REPORT: Billing Better in CalAIM: How to Improve Reimbursement for Enhanced Care Management and Community Support
Enhanced Care Management (ECM) and Community Supports are core components of CalAIM, a multiyear initiative led by the California Department of Health Care Services (DHCS) that take a person-centered approach to social service delivery and care management for individuals with complex health and social needs. These services also require significant coordination between community-based organizations (CBOs), local and county entities, and Medi-Cal managed care plans (MCPs).
The nature of Medi-Cal managed care billing, which requires confirmation of beneficiary enrollment in an MCP, authorization from the MCP, submission of claims or invoices, and tracking and correcting errors on claims or invoices before payment, results in complex billing protocols. Navigating this complex process is a barrier to entry for new providers and poses ongoing challenges for many existing contracted ECM and Community Supports providers.

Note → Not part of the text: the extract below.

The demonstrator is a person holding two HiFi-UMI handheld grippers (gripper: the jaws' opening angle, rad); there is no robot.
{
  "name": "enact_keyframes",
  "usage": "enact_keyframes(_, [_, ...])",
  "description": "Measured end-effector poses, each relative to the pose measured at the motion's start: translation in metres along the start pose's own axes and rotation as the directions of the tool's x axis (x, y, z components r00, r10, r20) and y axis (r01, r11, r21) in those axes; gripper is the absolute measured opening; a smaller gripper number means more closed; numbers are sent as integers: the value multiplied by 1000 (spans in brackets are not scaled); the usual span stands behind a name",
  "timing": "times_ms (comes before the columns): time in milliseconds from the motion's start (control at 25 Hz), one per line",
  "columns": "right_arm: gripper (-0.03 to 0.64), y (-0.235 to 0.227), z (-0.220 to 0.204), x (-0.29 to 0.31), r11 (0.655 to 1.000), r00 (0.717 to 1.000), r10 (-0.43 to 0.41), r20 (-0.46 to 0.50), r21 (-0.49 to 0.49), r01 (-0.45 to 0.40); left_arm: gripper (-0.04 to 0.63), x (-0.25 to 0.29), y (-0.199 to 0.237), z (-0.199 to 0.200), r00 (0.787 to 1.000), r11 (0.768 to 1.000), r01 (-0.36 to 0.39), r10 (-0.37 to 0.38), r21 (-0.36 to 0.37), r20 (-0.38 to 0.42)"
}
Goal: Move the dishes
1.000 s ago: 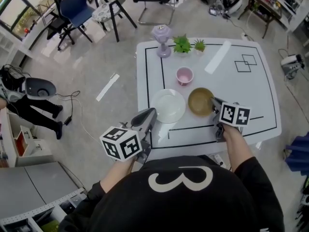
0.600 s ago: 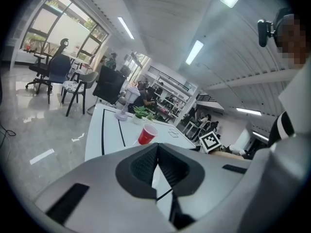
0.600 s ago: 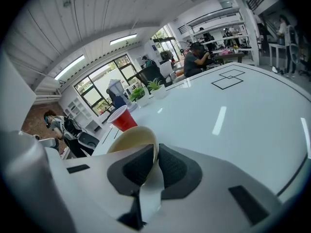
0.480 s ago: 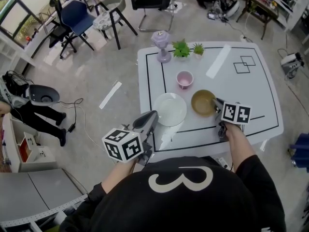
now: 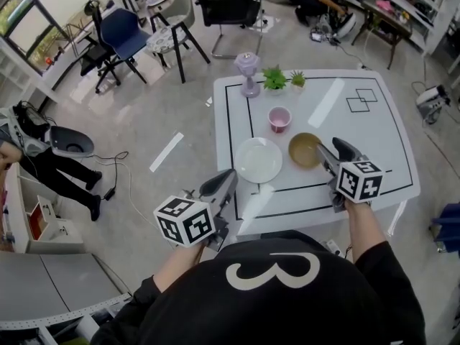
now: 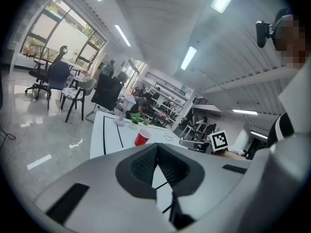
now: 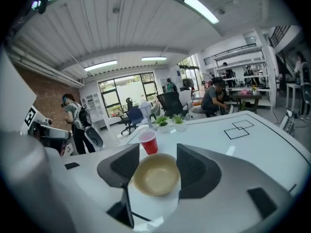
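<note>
On the white table [image 5: 359, 131], marked with black outlines, three dishes stood upright. A white plate [image 5: 259, 159] lay near the person's edge. A tan bowl [image 5: 303, 150] sat just beside it on the right, with a narrow gap between them. A red cup [image 5: 279, 118] stood beyond both, roughly between them, and apart from each. At the far edge stood a purple stemmed object [image 5: 248, 74] and two small potted plants [image 5: 274, 78].

Right gripper [image 5: 329, 154]: held above the table at the right rim of the bowl, angled down toward it. In the right gripper view the right gripper [image 7: 158, 164] had its fingers apart. They had just been opening. The bowl [image 7: 156, 174] showed in the gap between them, empty and resting on the table. Neither pad pressed on it. The cup [image 7: 148, 142] appeared just behind the bowl.

Left gripper [image 5: 228, 178]: held off the near left corner of the table, short of the plate and touching no dish. In the left gripper view the left gripper [image 6: 158, 147] had its fingers closed together, with nothing between them. The cup [image 6: 142, 137] and the table top showed beyond the tips.

Beyond the table, several chairs [image 5: 122, 31] stood on the grey floor.
</note>
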State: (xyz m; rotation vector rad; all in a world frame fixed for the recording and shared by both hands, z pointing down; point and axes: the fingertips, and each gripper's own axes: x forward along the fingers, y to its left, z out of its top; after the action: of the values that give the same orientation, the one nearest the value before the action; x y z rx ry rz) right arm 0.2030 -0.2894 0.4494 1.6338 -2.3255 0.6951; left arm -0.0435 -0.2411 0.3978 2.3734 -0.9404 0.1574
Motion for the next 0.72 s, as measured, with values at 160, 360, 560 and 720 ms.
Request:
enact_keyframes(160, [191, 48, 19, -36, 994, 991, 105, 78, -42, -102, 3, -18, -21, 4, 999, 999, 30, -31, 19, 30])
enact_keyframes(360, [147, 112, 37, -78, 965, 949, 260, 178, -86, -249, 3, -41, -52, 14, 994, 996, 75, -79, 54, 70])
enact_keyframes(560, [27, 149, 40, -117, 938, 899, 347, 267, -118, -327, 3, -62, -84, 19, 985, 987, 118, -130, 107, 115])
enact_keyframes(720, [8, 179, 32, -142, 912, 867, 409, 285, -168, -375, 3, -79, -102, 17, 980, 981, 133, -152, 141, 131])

To better understand the situation facing ECM and Community Supports providers and identify potential solutions, Aurrera Health Group conducted a series of stakeholder interviews with health plan representatives, county providers, CBOs, and MCP and provider associations. This issue brief outlines key challenges with each step of the billing process and technological and process-oriented recommendations for addressing them. Recommendations reflect potential strategies that could be implemented by DHCS, MCPs, and providers in the current delivery system.